Наконец, — когда ночь покрыла лайнер полотном, обернув крылья да подоткнувши тёмные складки по бокам, — мотор взревел, точно медведица, избавившаяся от берлоговых галлюцинаций, — на временно воплощённого ловчего. Алексей Петрович, как и положено, был вжат в кресло и взлетел, на мгновение утерявши из глаз луну, однако тотчас обретши её, круглую, хладно-похотливую, с непривычной новоаглицкой мушкой на скуле, когда «боинг» величаво накренился влево, прощаясь с Детройтом, воистину накачанным электричеством под чешуйчатыми кровлями с колокольным перезвоном, так и ввинчивающимся спиралью мягкого сквозняка, — будившей воспоминание об ирисах с розовой пашни, о весперном испарении вертограда после грозы, и ещё о чём-то вязком, пересахаренном, — прямо в копчик Алексею Петровичу, коего упущение обонятельного компонента заставляло морщиться, почище Шейлока с Шерлоком, проворонивших один — дюжину золотых, другой — кару Карамазова.
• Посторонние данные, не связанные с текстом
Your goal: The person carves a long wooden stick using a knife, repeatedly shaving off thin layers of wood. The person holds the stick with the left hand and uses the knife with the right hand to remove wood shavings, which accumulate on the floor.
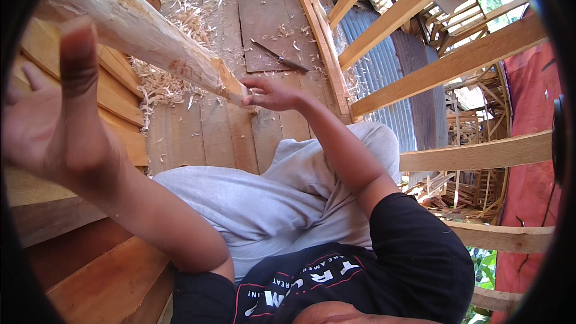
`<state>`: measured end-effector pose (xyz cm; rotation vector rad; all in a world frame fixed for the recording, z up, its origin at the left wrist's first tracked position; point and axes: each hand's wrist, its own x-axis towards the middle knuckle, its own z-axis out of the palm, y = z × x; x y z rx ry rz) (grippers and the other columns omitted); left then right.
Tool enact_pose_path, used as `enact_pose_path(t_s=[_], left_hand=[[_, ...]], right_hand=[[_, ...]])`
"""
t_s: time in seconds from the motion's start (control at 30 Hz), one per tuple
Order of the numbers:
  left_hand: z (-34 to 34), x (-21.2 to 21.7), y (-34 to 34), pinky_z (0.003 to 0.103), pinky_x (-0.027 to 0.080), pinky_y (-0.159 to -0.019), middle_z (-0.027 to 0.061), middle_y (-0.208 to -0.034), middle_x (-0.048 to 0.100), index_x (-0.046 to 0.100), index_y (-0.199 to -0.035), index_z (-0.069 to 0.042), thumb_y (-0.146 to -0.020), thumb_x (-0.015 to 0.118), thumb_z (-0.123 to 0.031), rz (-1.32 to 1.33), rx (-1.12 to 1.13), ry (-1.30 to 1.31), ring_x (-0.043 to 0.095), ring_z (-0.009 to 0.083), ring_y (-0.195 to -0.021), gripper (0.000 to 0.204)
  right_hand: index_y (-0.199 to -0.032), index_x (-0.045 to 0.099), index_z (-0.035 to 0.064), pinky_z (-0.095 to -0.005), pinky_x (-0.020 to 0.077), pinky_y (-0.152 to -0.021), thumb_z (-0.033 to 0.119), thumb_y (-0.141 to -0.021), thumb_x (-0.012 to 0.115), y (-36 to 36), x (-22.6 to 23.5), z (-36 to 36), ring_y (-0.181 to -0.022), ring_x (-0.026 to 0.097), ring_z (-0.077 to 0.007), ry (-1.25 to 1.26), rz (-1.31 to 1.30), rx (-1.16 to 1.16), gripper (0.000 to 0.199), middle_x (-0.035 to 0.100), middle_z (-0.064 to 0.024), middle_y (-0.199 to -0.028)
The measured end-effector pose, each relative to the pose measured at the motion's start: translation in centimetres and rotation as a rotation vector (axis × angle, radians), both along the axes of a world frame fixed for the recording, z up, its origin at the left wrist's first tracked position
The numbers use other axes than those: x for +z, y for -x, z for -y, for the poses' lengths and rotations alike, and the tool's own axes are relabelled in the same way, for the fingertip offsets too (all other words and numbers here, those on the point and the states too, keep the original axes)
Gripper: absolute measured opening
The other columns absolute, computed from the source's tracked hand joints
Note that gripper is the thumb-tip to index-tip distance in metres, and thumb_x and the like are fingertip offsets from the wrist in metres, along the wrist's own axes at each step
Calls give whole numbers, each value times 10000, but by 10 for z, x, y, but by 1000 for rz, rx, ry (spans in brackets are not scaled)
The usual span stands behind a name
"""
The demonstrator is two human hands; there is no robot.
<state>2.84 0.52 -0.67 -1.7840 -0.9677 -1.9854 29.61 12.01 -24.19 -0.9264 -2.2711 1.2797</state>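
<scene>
Plank floor [204,126]; right hand [270,93] at carved post [138,33], left hand [48,120] seemingly open.

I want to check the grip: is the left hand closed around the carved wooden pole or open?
Open. The left hand is spread beside the carved wooden pole, fingers extended, not wrapped around it. The right hand touches the pole's tapered end.

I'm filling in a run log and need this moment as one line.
left hand: open, raised beside carved wooden post | right hand: on post's lower tip | knife: lying on plank floor | wood shavings: scattered
</scene>
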Motion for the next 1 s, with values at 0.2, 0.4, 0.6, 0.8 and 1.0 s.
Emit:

«А-а-а-а! — взвыл немец за ширмой. — Лллод-хим!», — подвёл он итог чихоте, видно, понюхавши порцию той же, что и Алексей Петрович, пыли Нового Света: «Куда ж я так далеко, а главное, высоко-осока-трынь-трава, забрался… брал за брыльца Барух, возносил на тридцать саженей да взрывал их! Зверюга мой! Бог, паломник синагог, ломатель их же ушло… Ушллло-о-о-ло-о-о-о-о! Ай, да дай ладан, да кисель наелеенных елей, к земле пригнутых нежно его, его же дланью-ю-у-у-у-у-у-у!..» — Алексею Петровичу, наконец выискавшему потерянный шмат обонятельного пазла, полегчало, так случается, когда ноет в паху ранним парижским постпоэтическим утром, а выдрессированная рукояткой кромешной метлы соседка ворчит, скрежеща по потолку своими четырьмя сфинксовыми крыльями да выкрикивает сдобным бискайским баском хронофобский вопрос.
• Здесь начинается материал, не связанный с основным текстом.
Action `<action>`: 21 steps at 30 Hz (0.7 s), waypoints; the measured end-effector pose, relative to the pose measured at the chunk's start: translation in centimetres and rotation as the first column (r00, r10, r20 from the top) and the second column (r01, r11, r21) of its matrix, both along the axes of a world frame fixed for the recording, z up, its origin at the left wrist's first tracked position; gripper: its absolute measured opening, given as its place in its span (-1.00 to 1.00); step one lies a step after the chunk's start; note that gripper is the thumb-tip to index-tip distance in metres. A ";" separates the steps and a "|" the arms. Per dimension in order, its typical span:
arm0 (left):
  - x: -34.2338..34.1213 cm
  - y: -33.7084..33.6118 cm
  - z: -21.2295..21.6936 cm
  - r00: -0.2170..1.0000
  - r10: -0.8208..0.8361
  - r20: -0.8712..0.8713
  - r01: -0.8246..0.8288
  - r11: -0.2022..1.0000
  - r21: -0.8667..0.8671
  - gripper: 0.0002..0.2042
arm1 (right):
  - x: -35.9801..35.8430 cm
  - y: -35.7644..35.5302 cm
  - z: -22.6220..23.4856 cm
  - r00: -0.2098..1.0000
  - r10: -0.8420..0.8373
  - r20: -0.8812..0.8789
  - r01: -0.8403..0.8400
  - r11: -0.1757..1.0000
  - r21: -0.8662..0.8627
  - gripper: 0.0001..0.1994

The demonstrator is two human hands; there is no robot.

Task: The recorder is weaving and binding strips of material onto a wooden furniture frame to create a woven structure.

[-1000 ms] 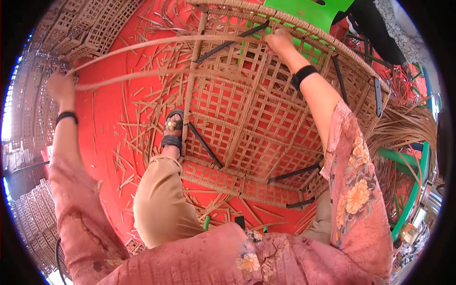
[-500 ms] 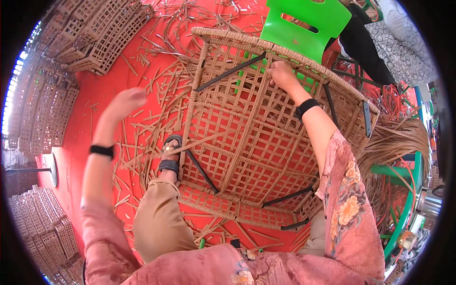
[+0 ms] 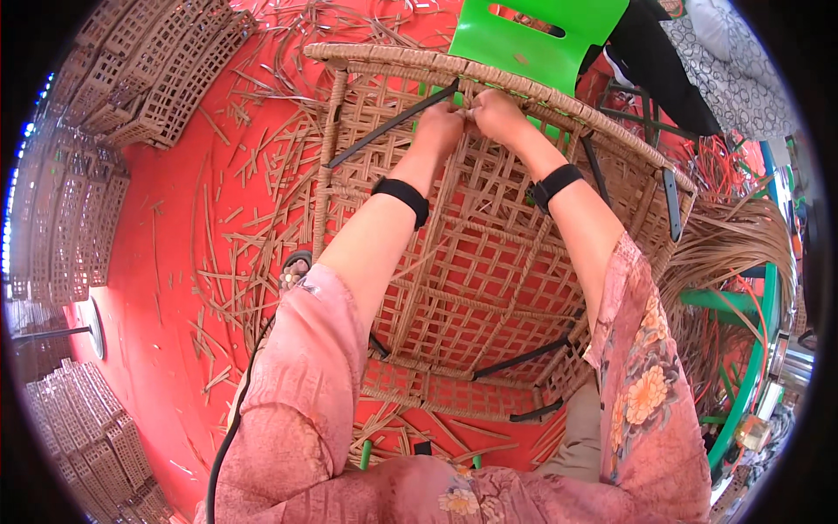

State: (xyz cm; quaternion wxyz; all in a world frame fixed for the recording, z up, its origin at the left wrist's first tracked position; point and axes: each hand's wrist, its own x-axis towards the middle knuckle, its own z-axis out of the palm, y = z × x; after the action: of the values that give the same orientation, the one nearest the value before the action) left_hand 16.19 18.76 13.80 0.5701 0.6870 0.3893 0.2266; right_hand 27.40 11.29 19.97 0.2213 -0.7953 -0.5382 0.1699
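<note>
Both hands meet at 12 o'clock on the woven rattan frame point(image 3: 489, 262), left hand point(image 3: 439, 127) and right hand point(image 3: 494, 112) pinched shut on a strand at its rim, frame tilted toward the person for reach.

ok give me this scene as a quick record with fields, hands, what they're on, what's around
left hand: at the far rim of the woven panel, fingers closed on the weave
right hand: beside the left hand, touching it, same rim
wristbands: black, one on each wrist
green plastic chair: just behind the panel
floor: red, strewn with cut cane strips
stacked woven panels: upper left
</note>
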 end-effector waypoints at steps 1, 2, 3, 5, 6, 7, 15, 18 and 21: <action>0.0 0.4 -0.4 0.991 0.031 0.127 -0.014 0.991 -0.133 -0.79 | 0.1 0.2 0.0 0.990 0.005 -0.144 -0.009 1.000 -0.028 -0.73; 0.1 0.5 -0.4 0.992 0.029 0.122 -0.012 0.991 -0.136 -0.79 | 0.3 0.2 0.0 0.959 0.006 -0.284 -0.023 0.998 -0.056 -0.73; 0.1 0.7 -0.3 0.993 0.008 0.120 0.006 0.993 -0.118 -0.78 | 0.3 0.2 0.0 0.977 0.041 -0.211 -0.053 0.997 -0.054 -0.78; 0.3 0.0 0.9 0.998 -0.061 0.034 0.062 0.997 -0.054 -0.77 | 0.4 -0.5 -0.8 0.999 0.025 -0.035 -0.024 0.999 0.048 -0.79; 0.2 -0.5 1.3 0.997 -0.062 0.035 0.064 0.996 -0.057 -0.77 | 0.1 -0.7 -0.9 0.991 0.001 0.136 -0.024 0.986 0.164 -0.81; 0.1 -1.1 1.7 0.997 -0.045 0.069 0.052 0.994 -0.101 -0.78 | -0.2 -1.1 -0.9 0.990 0.000 0.138 -0.022 0.987 0.160 -0.81; -0.9 -1.4 1.9 0.943 0.091 0.322 0.027 0.939 -0.344 -0.80 | -2.7 -2.3 -2.0 0.958 -0.288 0.012 0.268 0.904 0.333 -0.80; -0.8 -1.1 1.6 0.914 0.138 0.382 0.053 0.893 -0.447 -0.85 | -3.0 -2.2 -1.6 0.861 -0.407 -0.304 0.464 0.874 0.145 -0.79; -0.7 -0.3 0.7 0.890 0.132 0.437 0.036 0.934 -0.356 -0.89 | -4.9 -2.3 -0.4 0.872 -0.453 0.186 0.407 0.881 0.240 -0.82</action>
State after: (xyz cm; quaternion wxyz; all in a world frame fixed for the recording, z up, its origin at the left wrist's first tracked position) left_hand 15.49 18.47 14.46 0.7535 0.4910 0.2967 0.3212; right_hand 22.53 9.01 19.61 0.2639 -0.8845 -0.3832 -0.0327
И верно: в республиканской Гексагонии (ох уж эта похотливо-кощунская тяга афеев к геометрии!) уже перевалило за полвосьмого, — подушечки пальцев чётко установили час по колкости щетины. Но вот снова нахлынуло необоримо повело рифмой по кругу (хоть и омерзительны мне, — эхх… тавро раздора! — циклические поэмы, как мегарцу — злой плебей), когда, захлебываясь, отбиваешься от приторнокисельных звуков молитвенного галлиямба (кисельных?.. да, именно, кисельных!), — отрекаясь от понимания их, словно от престола, не как засевший и уже заскучавший в Алексее Петровиче Бог, жестом как бы выравнивающий строй лаконских гопников-гоплитов, к гопаку изготовившихся, да хмельных от награбленного у илотов верескового медка, — а по-одиссеевому, когда князюшка, горячечно гогоча, возносит-таки, — фашист! — тирс над терситовым теменем! Бойся пелтаста шумящего как Бримир-Бромий!